But just as with Iran and Moldova before it, the text messages and Facebook updates did not create discontent where before there was none.  They only channeled it.  An SMS can be written and sent in a matter of seconds, but to rapidly ignite a protest, it needs the fuel of simmering political unrest and organized opposition.  All this hype about SMS text messages means we do not get any clear idea of the people and groups who wrote and forwarded the text messages, although it is their very dissent that drove the protests and eventually the government’s concession.

And once the text messages stop flying, the underlying political issues remain.  Often, these issues cannot be reflected in an abbreviated SMS or a photograph of street unrest.  Mozambique finally emerged from years of civil war in 1992 and its relative stability and prosperity have drawn the accolades of donors worldwide.  Yet, that stability and prosperity (for a few and politically well-connected) masks widespread social and economic disparities that threaten what passes for peaceful rule.

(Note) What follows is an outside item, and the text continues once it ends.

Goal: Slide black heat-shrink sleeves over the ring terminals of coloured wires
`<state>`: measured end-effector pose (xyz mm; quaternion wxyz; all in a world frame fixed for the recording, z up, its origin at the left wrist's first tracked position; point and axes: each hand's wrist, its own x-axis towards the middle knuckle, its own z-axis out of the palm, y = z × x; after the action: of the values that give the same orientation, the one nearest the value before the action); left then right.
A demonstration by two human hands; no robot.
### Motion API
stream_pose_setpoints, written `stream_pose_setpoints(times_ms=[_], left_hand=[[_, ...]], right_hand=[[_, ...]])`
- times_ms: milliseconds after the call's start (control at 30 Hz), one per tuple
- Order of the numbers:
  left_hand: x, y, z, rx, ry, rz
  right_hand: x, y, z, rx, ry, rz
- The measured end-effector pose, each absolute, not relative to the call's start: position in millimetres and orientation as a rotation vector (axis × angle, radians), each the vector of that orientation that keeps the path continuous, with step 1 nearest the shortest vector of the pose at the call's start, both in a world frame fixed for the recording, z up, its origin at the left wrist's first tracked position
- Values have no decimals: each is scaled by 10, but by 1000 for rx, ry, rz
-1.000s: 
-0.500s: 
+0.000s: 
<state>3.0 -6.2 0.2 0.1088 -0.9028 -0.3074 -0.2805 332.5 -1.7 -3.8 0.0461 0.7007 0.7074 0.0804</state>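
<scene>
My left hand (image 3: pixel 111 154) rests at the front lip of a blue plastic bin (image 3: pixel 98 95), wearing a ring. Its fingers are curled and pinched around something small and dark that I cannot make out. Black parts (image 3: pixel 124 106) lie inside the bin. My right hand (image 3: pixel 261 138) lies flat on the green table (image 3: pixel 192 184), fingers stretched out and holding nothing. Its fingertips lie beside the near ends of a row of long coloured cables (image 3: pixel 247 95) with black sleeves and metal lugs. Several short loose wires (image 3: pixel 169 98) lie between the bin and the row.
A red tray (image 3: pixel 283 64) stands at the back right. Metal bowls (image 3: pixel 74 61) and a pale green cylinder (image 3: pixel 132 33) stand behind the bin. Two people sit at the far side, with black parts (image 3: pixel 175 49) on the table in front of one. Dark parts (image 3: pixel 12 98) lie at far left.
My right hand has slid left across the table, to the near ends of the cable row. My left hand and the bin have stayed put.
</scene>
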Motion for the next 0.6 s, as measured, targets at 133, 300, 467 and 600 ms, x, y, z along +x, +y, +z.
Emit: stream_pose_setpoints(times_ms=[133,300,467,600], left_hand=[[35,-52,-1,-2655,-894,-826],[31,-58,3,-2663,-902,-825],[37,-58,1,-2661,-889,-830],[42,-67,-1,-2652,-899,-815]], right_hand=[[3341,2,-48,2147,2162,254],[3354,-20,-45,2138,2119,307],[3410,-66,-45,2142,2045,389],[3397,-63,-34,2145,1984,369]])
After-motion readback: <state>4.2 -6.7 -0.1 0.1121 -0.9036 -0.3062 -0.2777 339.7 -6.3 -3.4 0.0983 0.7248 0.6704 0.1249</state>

Moreover, not all use of mobile technology is positive or even benign.  Violence sparked by the December 2007 election in Kenya was at times instigated by SMS.  Yet, the Kenya example shows us the many possibilities of organizing through mobile technology.  In the midst of this crisis, Kenyan citizen journalists collected SMS reports of violent incidents to map on a website platform called Ushahidi, creating a tool for crisis reporting that has been used in places as far afield as India, Palestine, Haiti and the US.

Text messages are a tool of technology, and just that: a tool.  Put in people’s hands, they will amplify and accelerate political or other messages, often with tremendous impact.  But focus on the tool alone, and you miss the full picture.

by Sean Jacobs and Diana Duarte for Afronline

* Sean Jacobs teaches international affairs at The New School in New York City and blogs at Africa is a Country. Diana Duarte, a graduate student in international affairs at The New School, is media coordinator for the human rights organization MADRE.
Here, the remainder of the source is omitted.